Du fait de la nullité du licenciement, le salarié a droit aux indemnités de rupture (préavis versé selon les dispositions prévues en cas d'acceptation d'une convention de reclassement personnalisé et indemnité de licenciement déjà versée au salarié ) ainsi qu'à une indemnité au moins égale à six mois de salaire. Il sollicite plus de deux ans de salaire, 54.640 €. Les co-employeurs de M.[I] seront condamnés solidairement à lui verser la somme de 12.874,50€.

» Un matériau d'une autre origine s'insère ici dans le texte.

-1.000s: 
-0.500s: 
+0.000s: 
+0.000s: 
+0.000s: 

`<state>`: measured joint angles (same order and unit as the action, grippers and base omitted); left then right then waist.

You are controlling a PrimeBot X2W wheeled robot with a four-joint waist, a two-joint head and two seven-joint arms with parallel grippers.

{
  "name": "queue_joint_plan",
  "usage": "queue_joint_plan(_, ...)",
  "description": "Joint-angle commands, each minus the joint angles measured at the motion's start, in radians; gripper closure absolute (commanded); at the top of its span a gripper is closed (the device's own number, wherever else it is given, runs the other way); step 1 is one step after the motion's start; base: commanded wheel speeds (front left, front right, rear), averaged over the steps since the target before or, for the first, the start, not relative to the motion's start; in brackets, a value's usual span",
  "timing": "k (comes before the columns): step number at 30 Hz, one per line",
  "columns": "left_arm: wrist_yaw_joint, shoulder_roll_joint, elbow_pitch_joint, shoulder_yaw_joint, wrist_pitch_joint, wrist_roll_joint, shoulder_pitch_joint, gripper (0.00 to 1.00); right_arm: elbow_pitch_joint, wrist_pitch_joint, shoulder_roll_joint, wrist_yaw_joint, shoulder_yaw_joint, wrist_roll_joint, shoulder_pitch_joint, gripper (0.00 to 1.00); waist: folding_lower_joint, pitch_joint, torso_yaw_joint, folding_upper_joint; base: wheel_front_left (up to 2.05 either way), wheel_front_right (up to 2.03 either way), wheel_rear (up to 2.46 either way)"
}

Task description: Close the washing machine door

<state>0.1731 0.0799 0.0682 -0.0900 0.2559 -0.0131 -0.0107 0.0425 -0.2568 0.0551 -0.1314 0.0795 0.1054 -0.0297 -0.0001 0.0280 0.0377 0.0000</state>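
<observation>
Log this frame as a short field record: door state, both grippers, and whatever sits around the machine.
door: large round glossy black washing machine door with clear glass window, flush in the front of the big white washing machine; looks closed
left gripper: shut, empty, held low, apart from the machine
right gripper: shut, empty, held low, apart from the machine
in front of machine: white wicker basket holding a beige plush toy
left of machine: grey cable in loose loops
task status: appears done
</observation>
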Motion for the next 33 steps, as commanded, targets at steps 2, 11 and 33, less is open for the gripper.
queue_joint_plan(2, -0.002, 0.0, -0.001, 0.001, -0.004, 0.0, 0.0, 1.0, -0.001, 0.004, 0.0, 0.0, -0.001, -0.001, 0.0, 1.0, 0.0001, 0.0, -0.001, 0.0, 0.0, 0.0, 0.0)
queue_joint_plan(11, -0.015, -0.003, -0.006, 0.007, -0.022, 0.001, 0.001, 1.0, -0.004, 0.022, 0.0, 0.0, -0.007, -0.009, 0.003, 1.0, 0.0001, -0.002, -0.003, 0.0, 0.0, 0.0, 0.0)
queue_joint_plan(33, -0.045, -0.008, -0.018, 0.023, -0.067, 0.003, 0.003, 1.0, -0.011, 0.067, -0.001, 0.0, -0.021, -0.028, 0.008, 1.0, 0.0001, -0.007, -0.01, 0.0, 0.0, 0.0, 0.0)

En revanche, il est nul besoin d'examiner la validité du licenciement pour motif économique, quant à la forme et quant au fond, ainsi que les demandes subséquentes de dommages et intérêts tant pour licenciement prétendument sans cause réelle et sérieuse que pour irrégularité de procédure (présence d'un huissier à l'entretien préalable ) et pour circonstances vexatoires ( visant d'ailleurs le même motif que dans la demande précédente, présence d'un huissier à l'entretien préalable ) et également quant à la mention incomplète de la priorité de réembauchage, demandes formulées par M.[I] puisque le licenciement a été déclaré nul et que M.[I] est indemnisé de toutes les conséquences de cette nullité.
-sur les autres demandes -
Sur le rappel de salaire pour la période du 21 au 26 juillet 2010 et le rappel subséquent de prime de treizième mois, à défaut de justifier de cette demande, c'est à juste titre que le conseil de prud'hommes l'en a débouté.

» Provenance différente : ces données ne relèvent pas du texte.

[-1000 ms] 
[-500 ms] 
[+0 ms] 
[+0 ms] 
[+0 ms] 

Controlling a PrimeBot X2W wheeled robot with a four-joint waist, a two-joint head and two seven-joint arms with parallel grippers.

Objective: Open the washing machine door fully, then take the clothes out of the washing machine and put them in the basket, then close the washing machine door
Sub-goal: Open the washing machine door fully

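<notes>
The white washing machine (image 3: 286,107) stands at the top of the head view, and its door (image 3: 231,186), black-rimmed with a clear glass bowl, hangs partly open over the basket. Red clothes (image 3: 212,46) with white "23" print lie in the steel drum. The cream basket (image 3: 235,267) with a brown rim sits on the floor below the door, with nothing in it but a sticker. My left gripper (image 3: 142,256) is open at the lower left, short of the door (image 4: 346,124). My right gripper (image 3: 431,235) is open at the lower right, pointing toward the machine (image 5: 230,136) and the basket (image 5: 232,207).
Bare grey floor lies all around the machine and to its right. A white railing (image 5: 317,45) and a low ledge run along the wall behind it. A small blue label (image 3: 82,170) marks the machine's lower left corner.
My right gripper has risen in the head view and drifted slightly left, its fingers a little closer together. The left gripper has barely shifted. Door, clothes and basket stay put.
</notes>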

Sur le rappel de salaire au titre des grands déplacements, le jugement ayant rejeté cette demande sera confirmé au vu des motifs pertinents retenus par le premier juge et à défaut d'éléments nouveaux sur cette demande.
Les dépens seront supportés par la société MLM et la société MICROTECHNIC SAM.
Aucune considération d'équité ne commande de faire application de l'article 700 du code de procédure civile.
PAR CES MOTIFS :
La cour, statuant publiquement, en matière prud'homale, par arrêt contradictoire, par mise à disposition au greffe,
Reçoit les appels,
Ordonne la jonction des procédures enregistrées sous les numéros suivants 12/3553, 12/3664 et 12/3674 et dit que désormais elles seront suivies sous le seul numéro 12/3553.
Confirme partiellement le jugement entrepris,
Et statuant sur le tout pour plus de clarté,
Dit que la société MLM et la société MICROTECHNIC sont les co-employeurs de Monsieur [G] [I],
Constate l'absence de demande d'autorisation de licenciement auprès de l'inspection du travail du fait du statut de conseiller du salarié de Monsieur [G] [I],
Par conséquent, déclare nul le licenciement de Monsieur [G] [I],
Condamne solidairement la société MLM et la société MICROTECHNIC à payer à Monsieur [G] [I] les sommes suivantes au titre de :
* l'indemnisation forfaitaire du fait de l'absence d'autorisation administrative, 94.413€,
* de dommages et intérêts pour nullité du licenciement, 12.874,50 €,
Dit n'y avoir lieu à application de l'article 700 du code de procédure civile,
Déboute les parties du surplus de leurs demandes,
Condamne solidairement la société MLM et la société MICROTECHNIC SAM aux dépens de première instance et d'appel.